5. Update DP States:

for state in range((1 << n) - 1, 0, -1):  if state & mask == mask:  f[state] = (f[state] + cnt[x] * f[state ^ mask]) % mod

• Iterate through states in reverse order (to avoid using updated values in the same iteration)
• state & mask == mask checks if state contains all primes in mask (i.e., we can remove mask from state)
• state ^ mask removes the primes of x from the current state, giving us the previous state
• We add cnt[x] * f[state ^ mask] because we can choose any of the cnt[x] occurrences of x to add to subsets represented by f[state ^ mask]

6. Calculate Final Answer:

return sum(f[i] for i in range(1, 1 << n)) % mod

• Sum all non-empty prime combinations (f[1] through f[1023])
• Exclude f[0] as it represents the empty subset (or subsets containing only 1s, which have no prime factors)

The algorithm efficiently counts all possible good subsets by tracking which primes have been used, ensuring no prime appears more than once in any subset's product.

Example Walkthrough

Let's walk through a small example with nums = [1, 2, 3, 4].

Step 1: Count frequencies

• cnt[1] = 1, cnt[2] = 1, cnt[3] = 1, cnt[4] = 1

Step 2: Initialize DP array

• f[0] = 2^1 = 2 (we have one 1 in the array, so 2 ways: include it or not)
• All other f[mask] = 0 initially

Step 3: Process valid numbers (2 to 30)

Processing x = 2:

• 2 is valid (not divisible by 4, 9, or 25)
• Prime mask: 2 = 2^1, so mask = 0b0000000001 (bit 0 set, representing prime 2)
• Update states:
  • For state = 0b0000000001 (has prime 2):
    • Check: state & mask == mask?
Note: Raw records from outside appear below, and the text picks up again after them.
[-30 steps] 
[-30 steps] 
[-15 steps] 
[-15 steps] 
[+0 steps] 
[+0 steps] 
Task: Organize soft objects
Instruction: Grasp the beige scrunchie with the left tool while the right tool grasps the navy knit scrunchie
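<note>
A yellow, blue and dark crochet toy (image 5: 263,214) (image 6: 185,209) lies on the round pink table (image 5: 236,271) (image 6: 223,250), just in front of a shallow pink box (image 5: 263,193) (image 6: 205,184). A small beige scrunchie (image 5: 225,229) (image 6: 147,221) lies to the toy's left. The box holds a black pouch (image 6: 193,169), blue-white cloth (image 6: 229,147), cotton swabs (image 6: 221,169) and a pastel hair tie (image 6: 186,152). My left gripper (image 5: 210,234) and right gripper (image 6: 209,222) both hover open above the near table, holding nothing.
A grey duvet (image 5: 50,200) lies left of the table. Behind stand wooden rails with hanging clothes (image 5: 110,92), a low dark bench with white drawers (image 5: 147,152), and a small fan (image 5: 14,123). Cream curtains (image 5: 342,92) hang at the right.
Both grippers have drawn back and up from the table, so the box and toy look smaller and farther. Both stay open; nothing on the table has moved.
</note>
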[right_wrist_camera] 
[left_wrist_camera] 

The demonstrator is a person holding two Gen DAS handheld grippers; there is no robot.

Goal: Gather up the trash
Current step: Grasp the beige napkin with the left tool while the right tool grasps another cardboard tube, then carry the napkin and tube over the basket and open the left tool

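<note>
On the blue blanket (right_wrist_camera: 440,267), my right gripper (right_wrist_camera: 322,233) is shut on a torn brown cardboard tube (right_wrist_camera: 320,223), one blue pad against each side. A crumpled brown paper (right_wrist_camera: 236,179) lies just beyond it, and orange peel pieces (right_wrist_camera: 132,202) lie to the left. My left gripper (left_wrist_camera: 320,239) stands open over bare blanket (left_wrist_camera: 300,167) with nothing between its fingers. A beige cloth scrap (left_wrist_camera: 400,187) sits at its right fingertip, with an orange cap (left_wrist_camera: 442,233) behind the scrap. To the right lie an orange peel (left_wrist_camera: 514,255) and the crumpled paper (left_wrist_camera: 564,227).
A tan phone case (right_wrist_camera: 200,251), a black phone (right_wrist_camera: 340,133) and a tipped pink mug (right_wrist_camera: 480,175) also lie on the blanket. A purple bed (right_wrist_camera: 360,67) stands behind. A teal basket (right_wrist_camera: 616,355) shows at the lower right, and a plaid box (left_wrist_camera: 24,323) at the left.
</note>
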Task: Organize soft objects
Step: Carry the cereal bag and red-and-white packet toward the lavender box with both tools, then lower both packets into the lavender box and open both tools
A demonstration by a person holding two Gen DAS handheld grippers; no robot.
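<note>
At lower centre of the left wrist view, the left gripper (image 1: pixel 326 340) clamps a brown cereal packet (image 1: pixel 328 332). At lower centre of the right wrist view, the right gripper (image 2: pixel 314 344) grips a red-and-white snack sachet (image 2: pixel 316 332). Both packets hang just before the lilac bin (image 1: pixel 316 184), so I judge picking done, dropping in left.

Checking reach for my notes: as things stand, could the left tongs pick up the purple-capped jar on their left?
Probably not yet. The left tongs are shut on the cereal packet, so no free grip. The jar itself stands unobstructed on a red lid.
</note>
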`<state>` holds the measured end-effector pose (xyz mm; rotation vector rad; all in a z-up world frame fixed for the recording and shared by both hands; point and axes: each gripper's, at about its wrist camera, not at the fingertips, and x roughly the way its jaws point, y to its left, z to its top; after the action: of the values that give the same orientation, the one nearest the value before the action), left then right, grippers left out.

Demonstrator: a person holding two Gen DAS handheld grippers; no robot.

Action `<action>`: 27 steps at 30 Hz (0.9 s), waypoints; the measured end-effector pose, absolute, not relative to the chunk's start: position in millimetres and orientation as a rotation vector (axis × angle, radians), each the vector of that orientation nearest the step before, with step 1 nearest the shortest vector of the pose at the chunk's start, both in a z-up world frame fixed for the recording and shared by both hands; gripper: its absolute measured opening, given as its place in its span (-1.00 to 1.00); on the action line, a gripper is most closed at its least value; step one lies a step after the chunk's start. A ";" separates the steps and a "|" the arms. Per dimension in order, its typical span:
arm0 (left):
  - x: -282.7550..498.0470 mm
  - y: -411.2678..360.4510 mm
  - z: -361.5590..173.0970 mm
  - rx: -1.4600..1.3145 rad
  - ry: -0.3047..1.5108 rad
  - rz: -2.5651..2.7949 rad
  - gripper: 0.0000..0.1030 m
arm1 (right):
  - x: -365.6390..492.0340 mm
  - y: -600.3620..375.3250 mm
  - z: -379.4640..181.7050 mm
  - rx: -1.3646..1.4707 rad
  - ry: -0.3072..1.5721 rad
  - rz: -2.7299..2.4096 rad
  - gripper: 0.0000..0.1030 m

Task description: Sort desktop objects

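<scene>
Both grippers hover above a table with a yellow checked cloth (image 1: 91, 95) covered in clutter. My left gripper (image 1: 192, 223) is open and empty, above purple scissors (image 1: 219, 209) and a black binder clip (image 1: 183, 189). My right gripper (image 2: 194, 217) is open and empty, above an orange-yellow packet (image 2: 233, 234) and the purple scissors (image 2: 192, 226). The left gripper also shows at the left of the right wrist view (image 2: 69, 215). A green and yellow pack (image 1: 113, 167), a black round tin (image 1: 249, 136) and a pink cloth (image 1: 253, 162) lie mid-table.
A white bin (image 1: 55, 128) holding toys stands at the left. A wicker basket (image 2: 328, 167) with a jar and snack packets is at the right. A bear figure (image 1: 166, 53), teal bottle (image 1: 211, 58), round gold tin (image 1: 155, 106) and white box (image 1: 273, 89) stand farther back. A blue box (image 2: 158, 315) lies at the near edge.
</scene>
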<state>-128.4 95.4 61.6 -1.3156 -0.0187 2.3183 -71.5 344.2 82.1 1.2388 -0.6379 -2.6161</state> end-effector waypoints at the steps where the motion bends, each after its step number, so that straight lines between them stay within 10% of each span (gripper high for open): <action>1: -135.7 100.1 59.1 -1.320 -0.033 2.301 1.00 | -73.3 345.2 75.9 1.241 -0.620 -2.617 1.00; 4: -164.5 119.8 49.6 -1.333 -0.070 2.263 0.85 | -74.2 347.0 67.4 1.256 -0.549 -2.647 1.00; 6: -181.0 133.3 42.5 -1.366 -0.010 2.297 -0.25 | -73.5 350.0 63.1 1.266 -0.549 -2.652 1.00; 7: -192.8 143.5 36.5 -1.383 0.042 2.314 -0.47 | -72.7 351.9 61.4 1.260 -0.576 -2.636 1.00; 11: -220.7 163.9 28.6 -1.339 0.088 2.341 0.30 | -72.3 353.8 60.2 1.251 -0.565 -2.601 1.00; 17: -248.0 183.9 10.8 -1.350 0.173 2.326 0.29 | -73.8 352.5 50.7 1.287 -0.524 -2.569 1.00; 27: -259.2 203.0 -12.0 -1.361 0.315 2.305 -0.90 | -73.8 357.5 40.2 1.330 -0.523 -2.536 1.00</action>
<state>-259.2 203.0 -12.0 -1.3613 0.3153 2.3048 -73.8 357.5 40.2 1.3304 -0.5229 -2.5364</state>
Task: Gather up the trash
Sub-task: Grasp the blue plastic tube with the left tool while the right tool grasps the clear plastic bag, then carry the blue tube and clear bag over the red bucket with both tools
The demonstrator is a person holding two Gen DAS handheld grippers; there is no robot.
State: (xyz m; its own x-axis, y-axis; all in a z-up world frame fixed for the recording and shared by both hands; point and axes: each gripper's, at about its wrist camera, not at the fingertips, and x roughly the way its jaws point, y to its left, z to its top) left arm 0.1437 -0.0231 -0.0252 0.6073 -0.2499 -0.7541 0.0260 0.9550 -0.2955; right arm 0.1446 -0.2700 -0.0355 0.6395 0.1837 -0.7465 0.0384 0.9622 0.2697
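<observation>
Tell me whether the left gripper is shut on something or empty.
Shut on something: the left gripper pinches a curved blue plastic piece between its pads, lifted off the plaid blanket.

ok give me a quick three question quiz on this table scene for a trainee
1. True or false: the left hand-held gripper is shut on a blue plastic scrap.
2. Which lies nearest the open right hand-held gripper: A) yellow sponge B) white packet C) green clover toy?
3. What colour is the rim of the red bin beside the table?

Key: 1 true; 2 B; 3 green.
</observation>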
Yes (0b01 & 0b01 = 0b01)
    • Previous state: state ^ mask = 0b01 ^ 0b01 = 0b00
    • Update: f[0b01] = (0 + 1 * f[0b00]) % mod = 1 * 2 = 2

Processing x = 3:

• 3 is valid
• Prime mask: 3 = 3^1, so mask = 0b0000000010 (bit 1 set, representing prime 3)
• Update states:
  • For state = 0b0000000011 (has primes 2 and 3):
    • Check: state & mask == mask? Yes (0b11 & 0b10 = 0b10)
    • Previous state: state ^ mask = 0b11 ^ 0b10 = 0b01
    • Update: f[0b11] = (0 + 1 * f[0b01]) % mod = 1 * 2 = 2
  • For state = 0b0000000010 (has prime 3):
    • Check: state & mask == mask? Yes (0b10 & 0b10 = 0b10)
    • Previous state: state ^ mask = 0b10 ^ 0b10 = 0b00
    • Update: f[0b10] = (0 + 1 * f[0b00]) % mod = 1 * 2 = 2

Processing x = 4:

• 4 = 2² is NOT valid (divisible by 4)
• Skip this number

Step 4: Calculate final answer

• Sum all non-empty states: f[0b01] + f[0b10] + f[0b11] = 2 + 2 + 2 = 6

Verification of the 6 good subsets:

1. [2] → product = 2 (prime factorization: 2¹) ✓
2. [1, 2] → product = 2 (prime factorization: 2¹) ✓
3. [3] → product = 3 (prime factorization: 3¹) ✓
4. [1, 3] → product = 3 (prime factorization: 3¹) ✓
5. [2, 3] → product = 6 (prime factorization: 2¹ × 3¹) ✓
6. [1, 2, 3] → product = 6 (prime factorization: 2¹ × 3¹) ✓

Note that subsets containing 4 like [4], [1, 4], [2, 4], etc., are NOT good because 4 = 2² has a repeated prime factor.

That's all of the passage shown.